Numa época individualista e de amigos virtuais de ocasião (cuja maioria você jamais conhecerá fisicamente), uma boa e velha amizade, daquelas que une pessoas (na alegria, na tolice e na tristeza) por décadas e sem qualquer explicação lógica (além do acaso do primeiro encontro), vale ouro, nas horas mais frágeis de cada um. Não há fronteira familiar que barre a amizade verdadeira. Portanto, na engrenagem (ou traquinagem) do tempo, que engole segundos e minutos preciosos do passado, ter um amigo (no presente), a quem se pode confidenciar (ou compartilhar) uma aflição, faz toda a diferença. Amizade e amor é o cerne do simpático melodrama (com pitadas de humor) francês O Melhor Está Por Vir (Le Meilleur Reste à Venir, 2019), roteirizado e dirigido por Matthieu Delaporte e Alexandre De La Patellière.

O Melhor Está Por Vir fala de dois amigos adultos que cultivam uma amizade inabalável desde a infância. Um dia, por conta de um incidente, o introvertido Arthur (Fabrice Luchini) fica sabendo que o efusivo César (Patrick Bruel) está com câncer. Porém, ao dar a má notícia ao velho amigo, ele se enrola tanto que César acaba achando que é Arthur quem está com a doença terminal e decide fazer de tudo para tornar seus últimos dias mais felizes. Assim começa a saga dos dois em busca de momentos inesquecíveis do passado e procurando realizar alguns sonhos/desejos impossíveis..., um tentando amenizar a dor do outro.


A imersão no tema (câncer) não é novidade no cinema. São muitas as tramas envolvendo jovens (românticos) e ou adultos (resignados)..., bem como sobre confusão de diagnóstico médico, este sempre num tom mais cômico. Delaporte e De La Patellière, no entanto, não parecem preocupados com o ineditismo do tema. Estão mais interessados em contar uma boa e melodramática história (com bem-vindas surpresas), sobre o valor da amizade, do amor, da solidariedade, em cujo entrelinhado aparece a doença terminal. O câncer (no enredo) nada mais é que o impulso dramático para a narrativa que se quer leve (pra cima) e nada piegas. Não para maquiar e ou ignorar a doença..., mas, diante de um diagnóstico definitivamente fatal, resta ao diagnosticado a paciência e o bom senso (se possível, evidentemente) de aproveitar os seus dias (terminais ou não) da melhor maneira possível..., ou com alguma dignidade.

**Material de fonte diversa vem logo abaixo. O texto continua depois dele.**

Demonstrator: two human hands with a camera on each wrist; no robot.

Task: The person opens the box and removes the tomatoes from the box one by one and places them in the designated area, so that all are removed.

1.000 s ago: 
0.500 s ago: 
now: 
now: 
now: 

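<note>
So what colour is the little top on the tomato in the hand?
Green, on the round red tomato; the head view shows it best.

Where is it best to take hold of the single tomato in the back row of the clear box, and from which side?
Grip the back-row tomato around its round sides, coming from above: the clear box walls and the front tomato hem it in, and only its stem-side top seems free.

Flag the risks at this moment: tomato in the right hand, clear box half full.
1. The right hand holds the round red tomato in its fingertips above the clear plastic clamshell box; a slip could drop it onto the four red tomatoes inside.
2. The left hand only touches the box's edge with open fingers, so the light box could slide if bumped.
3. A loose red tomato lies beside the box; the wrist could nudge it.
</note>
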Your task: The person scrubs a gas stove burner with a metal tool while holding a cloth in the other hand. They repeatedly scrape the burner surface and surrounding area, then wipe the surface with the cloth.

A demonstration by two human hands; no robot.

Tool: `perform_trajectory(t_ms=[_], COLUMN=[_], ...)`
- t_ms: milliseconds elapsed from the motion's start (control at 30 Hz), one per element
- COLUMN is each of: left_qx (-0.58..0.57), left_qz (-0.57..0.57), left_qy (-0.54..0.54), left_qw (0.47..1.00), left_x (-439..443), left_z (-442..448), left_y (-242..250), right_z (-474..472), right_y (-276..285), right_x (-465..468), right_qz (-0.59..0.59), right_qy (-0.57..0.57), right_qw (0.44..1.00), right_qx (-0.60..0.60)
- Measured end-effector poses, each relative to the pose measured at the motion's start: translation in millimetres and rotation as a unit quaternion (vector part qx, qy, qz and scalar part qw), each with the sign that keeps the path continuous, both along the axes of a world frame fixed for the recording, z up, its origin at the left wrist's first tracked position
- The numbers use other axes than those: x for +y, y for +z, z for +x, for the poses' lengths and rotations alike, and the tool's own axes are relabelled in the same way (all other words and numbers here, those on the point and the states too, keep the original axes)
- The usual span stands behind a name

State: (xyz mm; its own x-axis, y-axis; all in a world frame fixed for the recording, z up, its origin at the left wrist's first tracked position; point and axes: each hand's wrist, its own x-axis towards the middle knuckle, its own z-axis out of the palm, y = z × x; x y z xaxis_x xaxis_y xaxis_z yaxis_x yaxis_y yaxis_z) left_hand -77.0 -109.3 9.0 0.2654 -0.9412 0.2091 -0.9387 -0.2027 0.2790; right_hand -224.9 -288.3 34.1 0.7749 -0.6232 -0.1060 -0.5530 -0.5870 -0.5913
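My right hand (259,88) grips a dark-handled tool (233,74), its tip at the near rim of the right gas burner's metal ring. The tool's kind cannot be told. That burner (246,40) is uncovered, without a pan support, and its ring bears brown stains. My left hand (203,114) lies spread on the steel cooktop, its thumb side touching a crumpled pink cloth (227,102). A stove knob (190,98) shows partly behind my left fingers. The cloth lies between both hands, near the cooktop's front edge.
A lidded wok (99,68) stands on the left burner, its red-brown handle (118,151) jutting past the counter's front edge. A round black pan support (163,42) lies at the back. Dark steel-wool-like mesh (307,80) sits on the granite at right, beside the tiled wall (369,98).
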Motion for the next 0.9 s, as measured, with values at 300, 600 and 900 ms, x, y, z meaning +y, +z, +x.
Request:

Mesmo com os clichês de praxe e a trilha instrumental inconveniente, O Melhor Está Por Vir é um filme que se assiste com prazer e, certamente, há de emocionar boa parte do público. Luchini e Bruel estão muito bem, mesmo quando parecem exagerar nas idiossincrasias das suas personagens raras (nos dias de hoje), mas críveis. O roteiro é clássico e planta com inteligência algumas dúvidas nas certezas do espectador. Nem sempre o humor francês faz sentido, mas isso é mero detalhe. A dupla direção é eficaz e Matthieu Delaporte e Alexandre De La Patellière contam (sem enrolação) muito bem a envolvente história que se propuseram a narrar.

Nota: A quem não tem, nunca teve e quer saber qual é o sentimento de ter um amigo verdadeiro, recomendo a leitura de Um Amigo (1973), de Leif Kristiansson.


*Joba Tridente: O primeiro filme vi (no cinema) aos 5 anos de idade. Os primeiros videodocumentários fiz em 1990. O primeiro curta-metragem (Cortejo), em 35mm, realizei em 2008. Voltei a fazer crítica em 2009. Já fui protagonista e coadjuvante de curtas. Mas nada se compara à "traumatizante" e divertida experiência de cientista-figurante (de última hora) no “centro tecnológico” do norte-americano Power Play (Jogo de Poder, 2003), de Joseph Zito, rodado aqui em Curitiba.